Fernanda fala sobre envelhecimento

Fernanda Montenegro sobre envelhever

Fernanda fala e age como uma mulher normal, não gosta de ser considerada a “dama do teatro brasileiro”, nem uma super sábia, ama o que faz e quer que todos vejam seus trabalhos. Em entrevista para a Revista TPM, em junho de 2011, disse que, diariamente, repetia para si mesma: “Como pode eu já ter 80 anos?”. Ela é simples, incansável, trabalhadora, nada afeita a estrelismos e deixa claro que a vida é dura e que envelhecer não é assim tão bacana.

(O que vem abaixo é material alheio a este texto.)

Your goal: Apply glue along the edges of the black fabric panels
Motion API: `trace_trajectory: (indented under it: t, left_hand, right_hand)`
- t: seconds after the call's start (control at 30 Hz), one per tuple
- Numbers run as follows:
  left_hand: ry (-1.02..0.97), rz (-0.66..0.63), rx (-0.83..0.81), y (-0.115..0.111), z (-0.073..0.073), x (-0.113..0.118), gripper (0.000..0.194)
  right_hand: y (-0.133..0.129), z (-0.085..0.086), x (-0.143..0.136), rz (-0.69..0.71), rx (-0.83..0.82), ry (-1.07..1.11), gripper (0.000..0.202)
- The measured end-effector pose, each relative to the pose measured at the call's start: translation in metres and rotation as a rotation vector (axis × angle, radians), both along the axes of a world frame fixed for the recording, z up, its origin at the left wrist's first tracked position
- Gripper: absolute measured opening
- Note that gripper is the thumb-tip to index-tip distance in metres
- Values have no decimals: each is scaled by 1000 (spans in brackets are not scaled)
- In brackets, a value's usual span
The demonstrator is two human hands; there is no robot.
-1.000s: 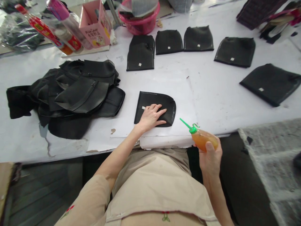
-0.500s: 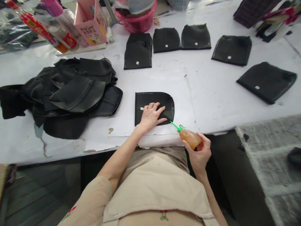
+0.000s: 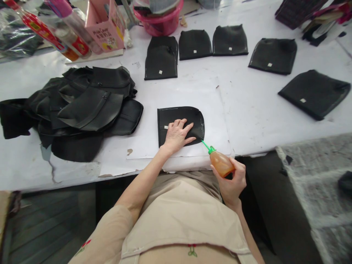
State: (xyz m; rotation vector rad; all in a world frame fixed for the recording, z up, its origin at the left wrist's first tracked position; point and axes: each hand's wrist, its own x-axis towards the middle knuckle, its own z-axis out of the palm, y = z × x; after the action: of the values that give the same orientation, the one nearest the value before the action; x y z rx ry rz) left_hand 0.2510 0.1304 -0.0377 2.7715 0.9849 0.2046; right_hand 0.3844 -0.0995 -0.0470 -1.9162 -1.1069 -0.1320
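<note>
My left hand (image 3: pixel 177 135) lies flat with spread fingers on a black leather-like piece (image 3: pixel 176 114) in front of me. That piece has a straight left edge, a rounded right edge with a pale line along it, and a small white tag. In my right hand (image 3: pixel 233 181) is a squeeze bottle (image 3: pixel 221 164) of amber liquid with a green nozzle. The nozzle tip meets the lower right edge of the piece, near my left thumb. Whether liquid is coming out is too small to tell.
A heap of black pieces (image 3: pixel 90 106) lies on the left of the white table (image 3: pixel 236 110). Several similar tagged pieces (image 3: pixel 195 44) are spread across the back and right. Behind stand a pink box (image 3: pixel 106 31), a pink basket (image 3: pixel 162 24) and a red bottle (image 3: pixel 35 25). Grey fabric (image 3: pixel 316 176) is at right.
The nozzle tip has shifted slightly up and right along the rounded edge, and the bottle has tilted a little more upright. My left hand stays in place on the piece.
</note>
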Motion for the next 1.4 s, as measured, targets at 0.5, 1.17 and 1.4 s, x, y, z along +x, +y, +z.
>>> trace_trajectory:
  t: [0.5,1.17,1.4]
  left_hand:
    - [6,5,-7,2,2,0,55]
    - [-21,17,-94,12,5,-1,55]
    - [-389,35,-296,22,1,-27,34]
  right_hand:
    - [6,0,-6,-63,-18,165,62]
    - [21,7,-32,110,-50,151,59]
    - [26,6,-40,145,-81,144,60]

Quando questionada sobre o que a humanidade fez com a velhice, ela responde:

“Esquece. Finge que não está ali. Colocam os velhos no asilo, acham que nunca vão morrer. Cria-se um desrespeito contra aquele que não pode mais investir para o sistema capitalista ou socialista. É como se fosse descartável. Aí, deixam de lado.”

E, sobre a idade, afirma:

“Penso todos os dias. O tempo todo. Não quero ser jovem e não me acho jovem, claro que não. Mas me sinto como um ser humano ativo. Esta palavra, “velha”, bem, deveriam inventar outra porque ela já vem contaminada de coisas como a decadência, a finitude. Os velhos são produtivos, apesar de terem uma sociedade que só cultua o novo. Existem velhos que produzem e muito. Uma pessoa de 80 anos dizer que se sente jovem é mentira. Se você é velho, você tem menos tempo de vida.”

Para o Zero Hora revela que envelhecer assusta sim, e continua:

“Todo dia achar que tem menos um dia de vida assusta. E tem, não é imaginação. Mas digo sempre, tenho essa frase como base: ‘Ainda está bom’. Você às vezes se surpreende: ‘Meu Deus, tenho quase um século’. E você ainda anda, ainda fala, ainda trabalha, ainda te querem.”

Dá pra dizer que Fernanda tem 85 anos? Na opinião AFF, não. A prova de que o viver com intensidade pode proporcionar um “envelhecer” saudável e ativo. E concordamos, deveriam mesmo inventar outra palavra para substituir “velha” – por isso adotamos o “termo” AGED por aqui, bem melhor, não?